Ils ont testé le programme Erasmus+ Virtual Exchange
À l’Université de Bordeaux, des étudiants de 40 nationalités différentes ont participé, chaque semaine, à des sessions de dialogue comme celui du "Countering Hate Speech" (contrer le discours de haine) qui permet d’identifier les discours haineux, leurs origines et les comprendre. Comme l’a souligné Francisco Pufleau, étudiant en master 1 en ingénierie et aéronautique à l’Université de Bordeaux qui a suivi, pendant cinq semaines, ce module : "Durant ces échanges, nous mettons en avant nos propres expériences et valeurs." D’origine mexicaine, il nous a confié qu’il avait vécu "des situations où il était confronté au racisme, tels que des blagues de mauvais goût" Il poursuit : "Avant de suivre ce module, cela ne m'apparaissait pas comme du racisme, or, je me suis rendu compte que ça l’était. Ma perception du monde a évolué, notamment sur des sujets comme l’inégalité homme-femme ou la notion de droit de l’Homme."

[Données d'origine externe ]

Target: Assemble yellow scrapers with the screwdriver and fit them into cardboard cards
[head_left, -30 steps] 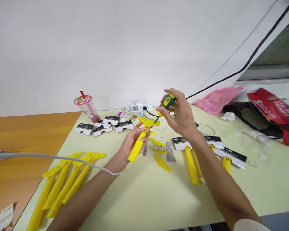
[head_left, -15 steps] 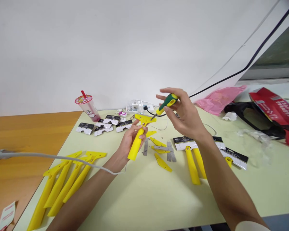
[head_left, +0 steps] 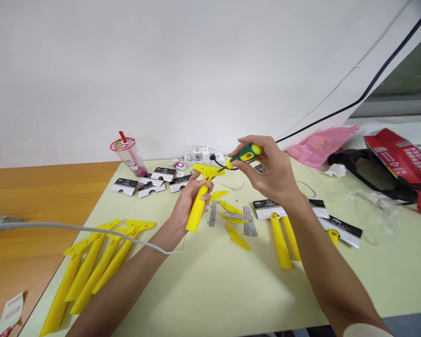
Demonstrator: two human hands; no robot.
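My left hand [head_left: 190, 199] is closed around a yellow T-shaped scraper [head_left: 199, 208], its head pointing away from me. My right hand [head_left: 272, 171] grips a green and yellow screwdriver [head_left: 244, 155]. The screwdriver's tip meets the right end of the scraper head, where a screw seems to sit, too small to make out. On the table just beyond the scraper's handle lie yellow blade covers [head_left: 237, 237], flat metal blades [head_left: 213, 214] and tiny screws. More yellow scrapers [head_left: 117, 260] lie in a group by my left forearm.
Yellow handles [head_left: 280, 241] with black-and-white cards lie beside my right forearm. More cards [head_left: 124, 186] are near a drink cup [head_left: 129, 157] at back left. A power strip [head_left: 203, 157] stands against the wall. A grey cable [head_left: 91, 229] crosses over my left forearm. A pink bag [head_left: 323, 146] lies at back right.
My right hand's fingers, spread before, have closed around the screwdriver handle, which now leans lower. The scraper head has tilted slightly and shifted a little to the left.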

Quant à Erwan, 21 ans et étudiant à l’université de Bordeaux en M1 Sciences Humaines et Sociales, Sciences Politiques et Sociologie comparatives, il décrit l’expérience "Erasmus+ Virtual Exchange" comme "un groupe de réflexion, une discussion, dans laquelle vous pouvez poser des questions et essayer de trouver des réponses avec d'autres élèves qui ont eu des expériences complètement différentes des vôtres." Il explique que cette expérience est une opportunité d’ouverture sur le monde : "Les jeunes de Syrie, de Turquie, d'Italie, d'Irlande, d'Égypte ou de Roumanie ne percevront pas les problèmes de la même manière que vous, et c'est une expérience qui ouvre l'esprit que d'apprendre cela en conversant."
Pour certains étudiants qui ne souhaitaient pas partir à l’étranger, par peur de l’inconnu ou pour d’autres raisons personnelles, "Erasmus+ Virtual Exchange" est un moyen d’intégrer une dimension internationale dans leur parcours pédagogique. À la rentrée prochaine, Erasmus+ Virtual Exchange proposera par exemple un programme phare "The Big Climate Mouvement" qui se tiendra sur neuf semaines (du 12 octobre au 11 décembre 2020). Il questionnera les étudiants sur l’impact du changement climatique sur la planète, les actions politiques menées et la circulation des personnes.